One of the poorest states in the world has just announced that its citizens will now be able to pay for their purchases in bitcoin. A controversial decision.

On the evening of April 22, 2022, the media were unanimously taken aback by the turn taken by the monetary policy of the Central African Republic: theadoption of bitcoin as official currency alongside the CFA franc and the legalization of the use of cryptocurrencies.

The presidency of the CAR affirms that "this step places the Central African Republic on the map of the most courageous and visionary countries in the world", given that it would be the second State in the world to undertake it, after the Salvador, and the very first on the African continent.

An optimism for the new economies of the blockchain that many observers do not share, like Bill Gates, who believes that the cryptocurrencies do nothing for society.
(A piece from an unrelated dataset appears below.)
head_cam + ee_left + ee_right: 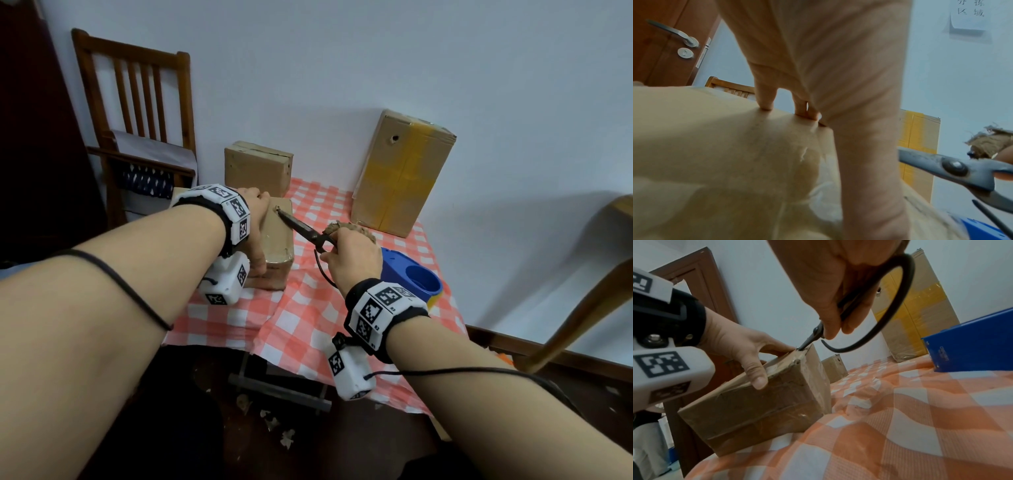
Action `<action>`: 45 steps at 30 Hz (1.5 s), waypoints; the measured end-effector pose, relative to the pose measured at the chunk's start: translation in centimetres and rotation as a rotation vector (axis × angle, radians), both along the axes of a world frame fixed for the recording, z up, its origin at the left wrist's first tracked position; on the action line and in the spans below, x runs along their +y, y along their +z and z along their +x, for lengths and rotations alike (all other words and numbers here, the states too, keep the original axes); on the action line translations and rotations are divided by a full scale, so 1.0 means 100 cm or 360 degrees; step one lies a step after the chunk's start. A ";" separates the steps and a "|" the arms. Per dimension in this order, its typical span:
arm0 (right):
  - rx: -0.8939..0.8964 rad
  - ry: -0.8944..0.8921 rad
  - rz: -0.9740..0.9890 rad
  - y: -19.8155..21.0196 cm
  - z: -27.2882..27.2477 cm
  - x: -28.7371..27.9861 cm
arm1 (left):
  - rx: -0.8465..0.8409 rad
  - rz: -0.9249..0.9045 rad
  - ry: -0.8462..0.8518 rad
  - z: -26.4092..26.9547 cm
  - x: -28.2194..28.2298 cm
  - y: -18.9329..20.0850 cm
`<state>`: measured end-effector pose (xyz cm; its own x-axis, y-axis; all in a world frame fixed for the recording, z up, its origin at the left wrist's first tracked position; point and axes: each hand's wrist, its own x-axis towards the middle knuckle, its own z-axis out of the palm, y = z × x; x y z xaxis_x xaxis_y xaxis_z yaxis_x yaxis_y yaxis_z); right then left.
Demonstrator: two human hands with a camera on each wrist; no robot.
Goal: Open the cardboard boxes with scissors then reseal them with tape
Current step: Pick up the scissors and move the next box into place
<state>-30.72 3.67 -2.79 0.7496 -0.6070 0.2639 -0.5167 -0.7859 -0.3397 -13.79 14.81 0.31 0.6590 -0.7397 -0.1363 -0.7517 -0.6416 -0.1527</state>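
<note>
On the checked cloth, nearest box: the small cardboard box [277,240] stands at the left side of the table [342,308], wrapped in clear tape, not yet cut open as far as the views show.

Left hand: the left hand [255,233] clamps the box from above, fingers over its far top edge and thumb down its near face, holding it firmly.

Right hand: the right hand [352,257] is closed round the handles of the scissors [305,231], fingers through the large dark loop.

Scissors to box: the blades look nearly closed and the tip touches the box's top near its far corner, just beside the left fingertips [785,348].

Risk, slip: the point sits very close to the holding fingers; if it skids off the slick tape, it would likely run toward them.

Risk, depth: pushing the tip hard could drive it through the cardboard into whatever is inside, which cannot be seen.

Risk, shift: the box rests on loose, wrinkled cloth, so a sideways push could slide or tip it unless the left hand bears down.

Other boxes: a second small box [258,168] stands behind, and a tall box [404,174] with yellow tape leans at the wall, well apart.

Tape dispenser: the blue dispenser [411,274] lies just right of the right hand.
</note>
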 end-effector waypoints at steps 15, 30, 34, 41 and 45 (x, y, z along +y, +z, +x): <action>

This position is also taken up by the director of the European Central Bank Christine Lagarde, for whom these digital assets are worthless.

Cryptocurrency in the CAR, a Far West that incites mistrust

Two reasons seem to justify the concerns aroused by Bangui's decision.

The first is simply the fact that cryptocurrency is driven by a self-made claim that escapes the traditions and classicism of economies and exchange systems, whose laws are valid and identifiable in all eras. A veritable black hole for the followers of the social contract, who believe that modes of organization that are not subject to authority are lawless Wild West.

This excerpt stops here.